Task goal: The listing that follows should be copied in full, exactly as written.

Dataset records:

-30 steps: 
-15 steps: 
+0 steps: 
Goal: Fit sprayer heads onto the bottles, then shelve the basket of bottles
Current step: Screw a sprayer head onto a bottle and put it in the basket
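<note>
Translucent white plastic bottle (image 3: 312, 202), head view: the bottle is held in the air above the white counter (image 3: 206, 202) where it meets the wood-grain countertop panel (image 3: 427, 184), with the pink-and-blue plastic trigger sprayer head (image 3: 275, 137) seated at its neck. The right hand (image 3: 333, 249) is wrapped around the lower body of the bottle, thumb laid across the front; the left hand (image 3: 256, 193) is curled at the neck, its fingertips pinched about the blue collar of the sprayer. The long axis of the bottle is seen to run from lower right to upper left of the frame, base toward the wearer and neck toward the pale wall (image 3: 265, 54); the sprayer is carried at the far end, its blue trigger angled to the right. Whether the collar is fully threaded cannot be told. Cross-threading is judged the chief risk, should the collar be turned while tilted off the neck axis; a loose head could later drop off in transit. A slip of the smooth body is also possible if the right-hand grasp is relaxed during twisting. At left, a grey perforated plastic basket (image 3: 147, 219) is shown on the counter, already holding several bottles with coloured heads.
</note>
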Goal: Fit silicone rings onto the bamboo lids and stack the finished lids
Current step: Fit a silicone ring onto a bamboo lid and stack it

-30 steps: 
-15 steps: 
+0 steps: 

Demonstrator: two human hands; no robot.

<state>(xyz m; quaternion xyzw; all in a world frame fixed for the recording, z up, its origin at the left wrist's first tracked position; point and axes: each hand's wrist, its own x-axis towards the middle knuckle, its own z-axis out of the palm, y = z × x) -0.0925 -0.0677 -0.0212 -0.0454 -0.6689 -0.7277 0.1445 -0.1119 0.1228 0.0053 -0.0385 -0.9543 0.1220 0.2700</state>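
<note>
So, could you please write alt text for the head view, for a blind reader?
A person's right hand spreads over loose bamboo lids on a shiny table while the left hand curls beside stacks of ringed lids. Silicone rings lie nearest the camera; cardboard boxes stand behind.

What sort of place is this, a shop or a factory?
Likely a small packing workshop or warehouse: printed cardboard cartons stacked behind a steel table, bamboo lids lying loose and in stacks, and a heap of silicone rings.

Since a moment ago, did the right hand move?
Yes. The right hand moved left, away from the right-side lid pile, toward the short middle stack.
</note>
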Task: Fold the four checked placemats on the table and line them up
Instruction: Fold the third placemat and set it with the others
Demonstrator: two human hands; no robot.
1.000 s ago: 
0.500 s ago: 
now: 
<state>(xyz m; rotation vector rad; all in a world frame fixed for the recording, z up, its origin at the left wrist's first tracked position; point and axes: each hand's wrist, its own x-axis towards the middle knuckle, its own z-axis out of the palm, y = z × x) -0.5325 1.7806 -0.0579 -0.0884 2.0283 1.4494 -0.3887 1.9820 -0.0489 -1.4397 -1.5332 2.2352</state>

Output for this task:
-30 steps: 
-15 steps: 
+0 steps: 
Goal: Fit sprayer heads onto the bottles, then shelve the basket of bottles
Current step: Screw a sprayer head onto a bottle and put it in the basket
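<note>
Translucent white plastic bottle (image 3: 312, 202), head view: the bottle is held in the air above the white counter (image 3: 206, 202) where it meets the wood-grain countertop panel (image 3: 427, 184), with the pink-and-blue plastic trigger sprayer head (image 3: 275, 137) seated at its neck. The right hand (image 3: 333, 249) is wrapped around the lower body of the bottle, thumb laid across the front; the left hand (image 3: 256, 193) is curled at the neck, its fingertips pinched about the blue collar of the sprayer. The long axis of the bottle is seen to run from lower right to upper left of the frame, base toward the wearer and neck toward the pale wall (image 3: 265, 54); the sprayer is carried at the far end, its blue trigger angled to the right. Whether the collar is fully threaded cannot be told. Cross-threading is judged the chief risk, should the collar be turned while tilted off the neck axis; a loose head could later drop off in transit. A slip of the smooth body is also possible if the right-hand grasp is relaxed during twisting. At left, a grey perforated plastic basket (image 3: 147, 219) is shown on the counter, already holding several bottles with coloured heads.
</note>
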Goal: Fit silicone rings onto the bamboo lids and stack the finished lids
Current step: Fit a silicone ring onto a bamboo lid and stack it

-30 steps: 
-15 steps: 
+0 steps: 

Demonstrator: two human hands; no robot.

<state>(xyz m; quaternion xyzw; all in a world frame fixed for the recording, z up, its origin at the left wrist's first tracked position; point and axes: each hand's wrist, its own x-axis towards the middle knuckle, its own z-axis out of the palm, y = z × x) -0.0925 -0.0677 -0.0212 -0.0454 -0.6689 -0.7277 0.1445 -0.1119 0.1228 0.0053 -0.0385 -0.9543 0.1220 0.2700</state>
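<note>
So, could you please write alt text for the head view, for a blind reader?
A person's right hand spreads over loose bamboo lids on a shiny table while the left hand curls beside stacks of ringed lids. Silicone rings lie nearest the camera; cardboard boxes stand behind.

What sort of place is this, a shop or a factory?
Likely a small packing workshop or warehouse: printed cardboard cartons stacked behind a steel table, bamboo lids lying loose and in stacks, and a heap of silicone rings.

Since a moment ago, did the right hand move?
Yes. The right hand moved left, away from the right-side lid pile, toward the short middle stack.
</note>
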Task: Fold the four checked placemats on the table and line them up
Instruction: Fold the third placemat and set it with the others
Demonstrator: two human hands; no robot.
1.000 s ago: 
0.500 s ago: 
now: 
<state>(xyz m; rotation vector rad; all in a world frame fixed for the recording, z up, its origin at the left wrist's first tracked position; point and axes: each hand's wrist, its own x-axis towards the middle knuckle, its own z-axis out of the palm, y = z × x) -0.5325 1.7806 -0.0579 -0.0884 2.0283 1.4494 -0.3887 1.9820 -0.0489 -1.4397 -1.5332 2.2352</state>

No more work remains in this exercise.